Privacy advocacy group, The Big Brother Watch, said it welcomed the Biometric Commissioner’s warnings and concerns:

“It is of very serious concern that the Home Office appear to be so unwaveringly set on embedding facial biometric recognition technology into policing without debate, regulation, legislation or independent scrutiny,” said Renate Samson, the group’s chief executive. “Rather than throwing millions of pounds  at the building of such intrusive capabilities, the Home Office should be investing in updating police IT systems to ensure that the hundreds of thousands of innocent people’s custody images and facial biometrics are deleted automatically as soon as they are released without charge, bringing them into line with DNA and fingerprints.”

Facial recognition also made the headlines this week with the launch of Apple’s iPhone X. The new handset has a facial-imaging feature called Face ID, which allows the user to unlock their device or make payments via facial identification. The company has been keen to stress the security of the feature, claiming Face ID’s error rate is only one in a million.

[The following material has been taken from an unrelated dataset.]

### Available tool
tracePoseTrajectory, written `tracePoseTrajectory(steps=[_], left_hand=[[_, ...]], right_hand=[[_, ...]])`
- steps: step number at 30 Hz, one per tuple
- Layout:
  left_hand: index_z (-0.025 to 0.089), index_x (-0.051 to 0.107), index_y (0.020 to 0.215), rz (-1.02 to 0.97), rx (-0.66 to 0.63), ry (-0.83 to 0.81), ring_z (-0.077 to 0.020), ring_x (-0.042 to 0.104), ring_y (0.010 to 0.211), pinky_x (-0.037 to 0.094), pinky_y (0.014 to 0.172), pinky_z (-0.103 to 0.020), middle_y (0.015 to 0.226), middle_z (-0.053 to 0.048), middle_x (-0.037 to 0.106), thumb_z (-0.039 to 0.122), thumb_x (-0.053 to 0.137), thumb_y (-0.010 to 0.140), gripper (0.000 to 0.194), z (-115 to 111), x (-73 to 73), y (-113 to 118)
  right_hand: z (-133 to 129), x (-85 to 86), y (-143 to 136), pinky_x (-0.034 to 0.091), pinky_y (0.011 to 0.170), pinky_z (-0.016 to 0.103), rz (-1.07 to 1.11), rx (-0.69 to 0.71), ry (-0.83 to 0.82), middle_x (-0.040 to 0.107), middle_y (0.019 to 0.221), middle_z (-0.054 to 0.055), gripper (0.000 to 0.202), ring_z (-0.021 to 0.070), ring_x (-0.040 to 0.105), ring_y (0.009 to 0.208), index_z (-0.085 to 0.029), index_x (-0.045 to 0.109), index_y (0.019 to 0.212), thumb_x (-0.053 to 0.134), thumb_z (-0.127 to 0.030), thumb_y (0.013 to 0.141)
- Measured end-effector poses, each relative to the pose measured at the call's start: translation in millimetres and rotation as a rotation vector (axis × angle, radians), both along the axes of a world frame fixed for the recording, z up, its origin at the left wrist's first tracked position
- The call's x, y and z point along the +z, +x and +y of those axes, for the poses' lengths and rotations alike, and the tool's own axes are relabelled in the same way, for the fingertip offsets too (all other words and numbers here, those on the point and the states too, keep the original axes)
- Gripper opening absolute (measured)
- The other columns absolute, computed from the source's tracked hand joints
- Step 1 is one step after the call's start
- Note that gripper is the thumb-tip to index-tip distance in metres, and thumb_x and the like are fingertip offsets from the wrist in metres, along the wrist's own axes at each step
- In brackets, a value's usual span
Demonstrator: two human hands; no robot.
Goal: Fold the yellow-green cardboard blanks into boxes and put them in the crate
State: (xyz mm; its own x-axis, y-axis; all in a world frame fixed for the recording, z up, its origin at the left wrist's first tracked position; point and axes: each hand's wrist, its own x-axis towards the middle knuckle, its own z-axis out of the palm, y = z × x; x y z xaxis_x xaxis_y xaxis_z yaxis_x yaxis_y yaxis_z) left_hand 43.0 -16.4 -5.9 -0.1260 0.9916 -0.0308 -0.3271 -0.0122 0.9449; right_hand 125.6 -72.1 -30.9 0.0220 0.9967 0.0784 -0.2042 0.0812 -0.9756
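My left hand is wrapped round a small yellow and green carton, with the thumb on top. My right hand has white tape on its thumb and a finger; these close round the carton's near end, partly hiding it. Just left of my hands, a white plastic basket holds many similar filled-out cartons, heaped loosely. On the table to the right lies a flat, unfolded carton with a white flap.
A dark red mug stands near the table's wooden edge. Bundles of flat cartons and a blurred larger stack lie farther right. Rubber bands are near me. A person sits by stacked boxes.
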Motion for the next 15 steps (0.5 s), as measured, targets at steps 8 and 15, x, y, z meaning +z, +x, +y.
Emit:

It has nevertheless raised questions about privacy and security, with US senator Al Franken pressing Apple for more details about its safeguards. Franken is also chairman of the Senate Judiciary Subcommittee on Privacy, Technology and the Law.

“Apple itself could use the data to benefit other sectors of its business, sell it to third parties for surveillance purposes, or receive law enforcement requests to access [its] facial recognition system – eventual uses that may not be contemplated by Apple customers,” Franken wrote, detailing ten questions for the company, including the measures taken to prevent racial or gender bias.